True theological education is a “there” and “back” exercise
Last week I tweeted/facebooked
It is not enough to be the smartest person in the room. Someone normal must be able to understand you. #NoteToYoungPhDGraduates
It opened up an interesting discussion on FB. There were some who joked about sending this tweet to Northern Seminary Professors (of which I am one). There were others who talked about doing some in depth study on a subject like Sexual Ethics in (a class of mine) and then not being able to go back to church and make sense to anybody. There were some who just complained about not being able to easily enter into theological discussions- the Theo-jargon was just too much.
All of this, I think, gets at the point of this post:  “true theological education is a there and back exercise.”
1. Theology requires us to go somewhere, usually over “there” to a different place we are unfamiliar with. We study theology usually because we have questions about God, culture, and Christian life. But if the answers were obvious, we would not need to study. We would not need to read books that challenge our thinking and indeed require us to stretch. Instead, we need to understand how we got to think what we think. We need to understand culture and where the assumptions come from that drive what we do and how we experience. We cannot think ex nihilo because we are then basically parroting the culture(s) that taught us to think, feel and relate like this. Not all culture is good, not all culture is bad, but to discern culture we need to self-reflect how it impacts us. Likewise, Christians need to understand how they came to understand salvation in this particular way (or other beliefs and practices). We need to understand church history, Scripture, the history of interpretation. If we don’t go “there” we will assume the way we think about salvation is the only way to think about it in the whole entire world and in the history of Christianity (anyone know somebody like this?)
The study of theology therefore requires us to go “there” and this is what enables us to lead in church life NOT out of ego, hubris or plain ignorance, but out of the ability to ask good questions, direct to sources of authority and lead good reflection. Understanding the breadth behind the issues helps us navigate the new turf of the cultures we are living in. You gotta go “there.”
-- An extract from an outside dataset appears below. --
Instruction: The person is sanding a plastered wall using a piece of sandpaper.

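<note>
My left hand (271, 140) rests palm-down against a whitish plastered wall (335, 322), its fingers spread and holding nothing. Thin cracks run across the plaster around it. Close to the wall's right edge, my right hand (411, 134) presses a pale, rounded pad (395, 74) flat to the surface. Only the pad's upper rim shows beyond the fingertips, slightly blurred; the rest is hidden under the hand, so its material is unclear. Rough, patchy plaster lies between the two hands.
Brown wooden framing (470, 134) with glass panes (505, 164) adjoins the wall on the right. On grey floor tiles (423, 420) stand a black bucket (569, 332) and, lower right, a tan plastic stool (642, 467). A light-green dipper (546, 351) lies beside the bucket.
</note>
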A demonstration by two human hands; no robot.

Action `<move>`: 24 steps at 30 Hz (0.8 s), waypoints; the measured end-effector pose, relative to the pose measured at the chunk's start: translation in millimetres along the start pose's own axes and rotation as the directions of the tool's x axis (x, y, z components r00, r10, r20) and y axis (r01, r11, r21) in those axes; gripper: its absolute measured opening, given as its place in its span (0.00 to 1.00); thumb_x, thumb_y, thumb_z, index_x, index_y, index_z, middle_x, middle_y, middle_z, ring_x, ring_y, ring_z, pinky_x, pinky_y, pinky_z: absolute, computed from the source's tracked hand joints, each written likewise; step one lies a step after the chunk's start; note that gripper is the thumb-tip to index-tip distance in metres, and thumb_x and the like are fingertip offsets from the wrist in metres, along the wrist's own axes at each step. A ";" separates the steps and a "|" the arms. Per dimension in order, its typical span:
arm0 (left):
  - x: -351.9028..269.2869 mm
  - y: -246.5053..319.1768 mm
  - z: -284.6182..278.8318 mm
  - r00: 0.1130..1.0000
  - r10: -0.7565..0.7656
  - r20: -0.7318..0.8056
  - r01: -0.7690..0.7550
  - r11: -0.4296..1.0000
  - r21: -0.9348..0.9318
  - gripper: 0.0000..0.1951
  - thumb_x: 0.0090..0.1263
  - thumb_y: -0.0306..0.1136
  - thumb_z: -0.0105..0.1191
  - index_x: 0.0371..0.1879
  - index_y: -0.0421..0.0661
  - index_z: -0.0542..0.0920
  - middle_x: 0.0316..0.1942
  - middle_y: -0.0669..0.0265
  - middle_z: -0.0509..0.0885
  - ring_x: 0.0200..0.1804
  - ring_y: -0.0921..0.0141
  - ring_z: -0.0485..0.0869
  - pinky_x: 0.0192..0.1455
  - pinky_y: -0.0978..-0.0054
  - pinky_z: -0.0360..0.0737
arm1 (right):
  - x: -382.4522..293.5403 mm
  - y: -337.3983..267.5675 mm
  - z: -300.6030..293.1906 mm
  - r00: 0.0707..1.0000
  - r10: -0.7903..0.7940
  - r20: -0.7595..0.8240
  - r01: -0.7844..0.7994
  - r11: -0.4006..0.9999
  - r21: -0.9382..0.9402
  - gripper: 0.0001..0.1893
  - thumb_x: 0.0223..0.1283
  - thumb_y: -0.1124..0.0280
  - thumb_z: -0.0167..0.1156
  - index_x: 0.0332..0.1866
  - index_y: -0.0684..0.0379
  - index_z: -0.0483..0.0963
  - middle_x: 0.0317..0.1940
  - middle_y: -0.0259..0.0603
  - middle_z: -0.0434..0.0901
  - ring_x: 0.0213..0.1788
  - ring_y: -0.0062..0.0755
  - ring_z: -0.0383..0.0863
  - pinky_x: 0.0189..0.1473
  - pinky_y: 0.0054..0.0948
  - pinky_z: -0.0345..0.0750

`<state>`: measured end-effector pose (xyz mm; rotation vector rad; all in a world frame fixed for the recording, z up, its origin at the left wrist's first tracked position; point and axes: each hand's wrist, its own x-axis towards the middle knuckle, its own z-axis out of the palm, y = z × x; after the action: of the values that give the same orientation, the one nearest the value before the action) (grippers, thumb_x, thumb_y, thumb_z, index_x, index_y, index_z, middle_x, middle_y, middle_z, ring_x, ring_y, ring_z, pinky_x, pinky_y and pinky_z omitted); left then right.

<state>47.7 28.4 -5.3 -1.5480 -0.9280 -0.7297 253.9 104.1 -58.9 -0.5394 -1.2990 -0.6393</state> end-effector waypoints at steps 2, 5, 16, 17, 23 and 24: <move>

2. But the work of theology does not end “there.” We must be able to go “back” to be among our friends, families, churches, coffee shops, everyday life, and be able to listen and know deeply the languages and cultures of the people we live life with. We must then be able to know how to take our theological growth and speak from it in that language, know what is helpful to teach, what is helpful to observe, what you just have to keep to yourself as helpful to you. We must in the end be able to lead by being among, by being able to ask questions, put questions into context of Scripture, teach Scripture, put the questions in the context of history, offer answers as the questions come, give illustrations and stories, pray, and most of all speak in terms that the other person does not require a dictionary for. Going “back” to be among will then help you be a better theologian, ask better questions, better translate the gospel, and grow yourself. It might be said this going “back” is more essential to good theology than the going “there” part. It might be said that the going “back” takes more effort than the going “there.” But too often, people theologically educated think their degree has given them an office to pontificate and the “people” will just have to deal with it. I suggest this kind of person is short for the ministry and soon to become irrelevant in both spheres of the “there” and “back.”
We need both the “there” and “back” for life and ministry. Both are necessary for true theological education. You?